The first thing I needed to tackle were the peppers (have I mentioned how many we have?  We only have 2 bell plants, one cayenne, and one jalapeno plant, but they are STILL blossoming!)  I decided I'd try pickling some of them for Dad's for Christmas, since I am running out of ideas.

While searching for recipes, many people mentioned that canning them turns them to mush, so I decided NOT to process them and simply store them in the fridge.  I used this recipe (scroll down for the Marinated Refrigerator Peppers/)

While the jars were getting washed and sterilized, I chopped the peppers.  I used a mixture of jalapeno and cayenne.

Then, I brought 5 c white vinegar, 1 c water, and 1 TBL pickling salt to a boil.  Then, turn it down to a simmer for 5 minutes.

Fill jars with peppers, packing tightly.  Then, fill with the brine, making sure all the peppers are covered in liquid.  Place lids on, but not bands.  Let cool. 

Screw on bands and store in the fridge for up to 6 months.

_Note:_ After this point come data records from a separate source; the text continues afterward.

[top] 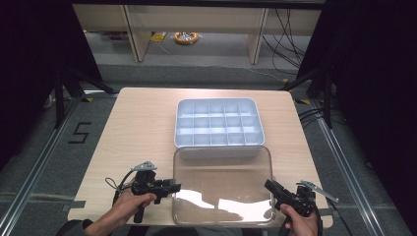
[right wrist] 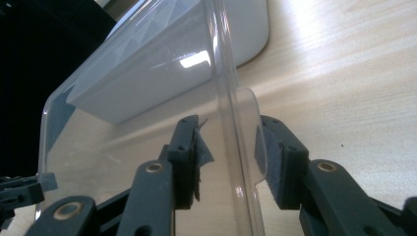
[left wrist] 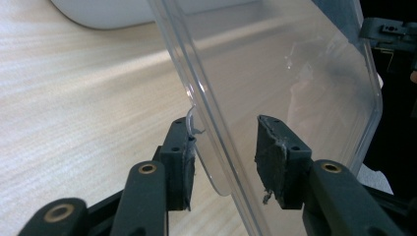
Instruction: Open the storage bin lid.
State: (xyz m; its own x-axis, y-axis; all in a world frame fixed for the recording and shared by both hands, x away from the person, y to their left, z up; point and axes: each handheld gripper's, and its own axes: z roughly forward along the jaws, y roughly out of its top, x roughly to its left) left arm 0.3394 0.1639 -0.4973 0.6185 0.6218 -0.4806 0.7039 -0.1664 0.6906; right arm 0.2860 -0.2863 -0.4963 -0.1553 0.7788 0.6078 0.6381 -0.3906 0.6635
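Two claws flank the clear lid at the table's near edge: left claw and right claw each straddle a rim tab, pads slightly apart (apparently letting go). Beyond sits the compartment tray; next, probably withdraw both outward.
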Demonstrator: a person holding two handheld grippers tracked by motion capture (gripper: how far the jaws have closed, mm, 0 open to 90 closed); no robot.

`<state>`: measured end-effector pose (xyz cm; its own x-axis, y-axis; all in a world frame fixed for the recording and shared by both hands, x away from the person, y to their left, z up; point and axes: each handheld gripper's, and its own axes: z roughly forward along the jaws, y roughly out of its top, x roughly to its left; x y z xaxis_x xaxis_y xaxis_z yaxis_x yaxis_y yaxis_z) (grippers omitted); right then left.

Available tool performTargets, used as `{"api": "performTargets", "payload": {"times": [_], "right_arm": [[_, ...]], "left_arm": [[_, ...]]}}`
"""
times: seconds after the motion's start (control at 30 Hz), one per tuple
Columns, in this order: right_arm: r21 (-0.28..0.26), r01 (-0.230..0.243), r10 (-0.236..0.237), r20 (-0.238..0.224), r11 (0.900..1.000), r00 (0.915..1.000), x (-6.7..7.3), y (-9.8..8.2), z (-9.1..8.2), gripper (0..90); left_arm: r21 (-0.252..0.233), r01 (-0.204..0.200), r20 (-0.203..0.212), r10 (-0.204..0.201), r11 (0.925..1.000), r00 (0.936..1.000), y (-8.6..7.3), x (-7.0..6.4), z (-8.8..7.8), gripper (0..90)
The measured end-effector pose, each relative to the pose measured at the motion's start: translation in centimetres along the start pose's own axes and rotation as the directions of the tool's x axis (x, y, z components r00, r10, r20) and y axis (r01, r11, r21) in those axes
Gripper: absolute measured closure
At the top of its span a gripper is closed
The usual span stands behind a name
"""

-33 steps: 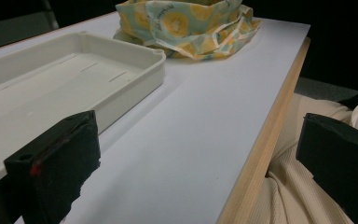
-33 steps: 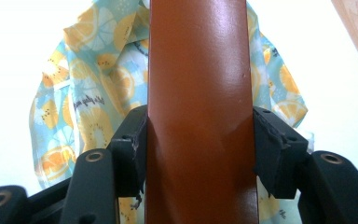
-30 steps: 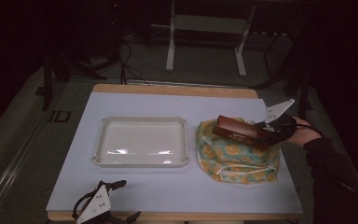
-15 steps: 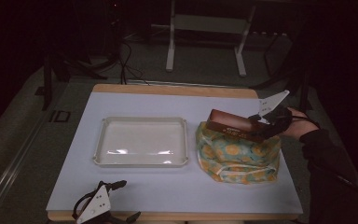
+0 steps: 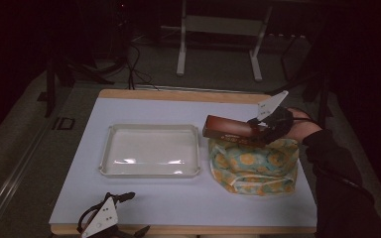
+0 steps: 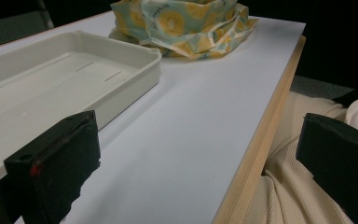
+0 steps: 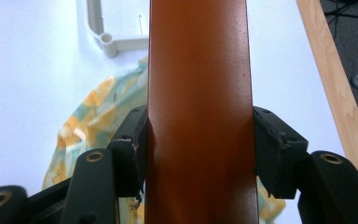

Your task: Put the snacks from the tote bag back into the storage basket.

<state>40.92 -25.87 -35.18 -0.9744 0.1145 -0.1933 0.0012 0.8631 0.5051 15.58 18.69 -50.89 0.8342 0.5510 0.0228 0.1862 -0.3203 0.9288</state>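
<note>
Right gripper [image 5: 259, 130] clamps brown box [image 5: 228, 130] above patterned bag [image 5: 253, 166], tray [image 5: 151, 171] beside

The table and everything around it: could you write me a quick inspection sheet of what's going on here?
Surface: white table with a wooden edge.
Job's things: brown box held above a yellow-patterned cloth bag; empty white tray beside the bag.
Clutter: nothing seen.
Grippers: right gripper clamps the box; left gripper open at the near edge, holding nothing.
Cables: some on the floor behind the table.
Surroundings: dark room, a metal stand behind.
</note>
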Motion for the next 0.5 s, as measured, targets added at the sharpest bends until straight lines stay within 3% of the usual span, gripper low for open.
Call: {"api": "performTargets", "payload": {"times": [0.5], "right_arm": [[0.003,0.074,-0.074,-0.038,0.997,0.9966,0.5,4.6,2.7,43.1]], "left_arm": [[0.002,-0.006,0.005,0.006,1.0,1.0,0.0,0.0,0.0,0.0]]}}
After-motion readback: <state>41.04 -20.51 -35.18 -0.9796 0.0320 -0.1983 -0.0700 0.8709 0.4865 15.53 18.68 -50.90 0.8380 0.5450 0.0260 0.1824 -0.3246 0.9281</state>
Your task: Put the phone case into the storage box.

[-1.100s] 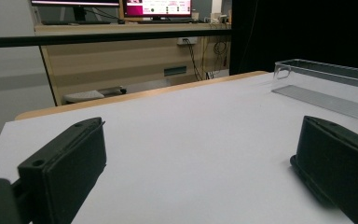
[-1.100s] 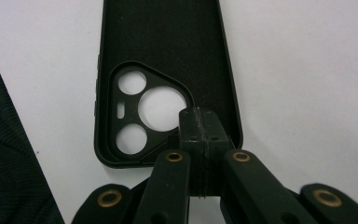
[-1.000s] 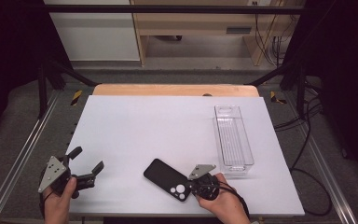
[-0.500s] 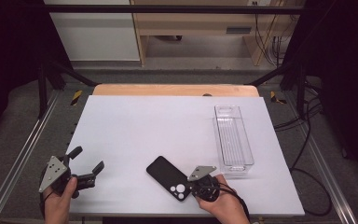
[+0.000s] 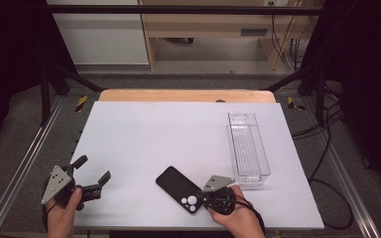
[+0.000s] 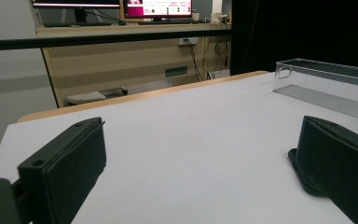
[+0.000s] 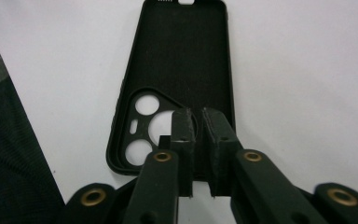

They really are beautiful, and with the red and green they will be perfect for Christmas!  This recipe made 4 12-oz jars, so that would be 6 pints or 3 quarts.  

Tuesday, November 1, 2011

All-Season Upcycled Wreath

This beauty was inspired by Pinterest, to which I am hopelessly addicted.  But I try really hard to actually MAKE some of my pins to justify my obsession.  The first project I ever made was a Thankful Tree, and it's been the perfect centerpiece for this Autumn Season.
The girls had a blast helping me punch out the circles and holes and then writing things they were thankful for.

The wreath was also a super easy (and equally as inexpensive) project.  A bunch of WalMart bags, a wire hanger, and some scissors are all you need!  It took me about five evenings in front of the tv to cut and tie the strips (I found I could do about 2 bags, then I got bored or tired).  I plan to add different ribbons depending on the season (red and green for Christmas, blue or purple or silver for the remainder of winter, green for St. Patty's Day, pastel for spring, red white and blue for summer...)  Since we don't have a basement in this house, storage space is at a premium and I can't justify having half a dozen different wreaths, so this really is perfect.

I especially like it against the red of our front door.

I may even consider making more for gifts.  Or to use as a centerpiece (with a candle in the middle, may be?)

It's ridiculously simple.  Gather about 10 white plastic bags and a wire hanger bent into a circle.
Fold in the sides of each bag so it is almost rectangular.
Fold the bag in half the long way (hotdog fold).
Do it again.
We're going to cut strips parallel to the bottom, about an inch or so thick.

Cut all the way up the bag.
You will now have lots of rings.
Cut each ring into 4 equal parts by cutting in half...
 ...and then in half again.
You want to keep only the strips that are all white.  If they have any writing on them, throw them away.
You can also use the handles.
Fold them in half
Cut them in half the long way, then you will have two more strips.
Start tying the strips around the hanger, pushing them closely together.  This is about 4 or 5 bags' worth of strips.  I lost count.

You will want to give the wreath a 'hair cut' to neaten it up.  You can do it as you go, or wait until you are all done.

Now, what are you waiting for?  Go forth and make cheap wreaths!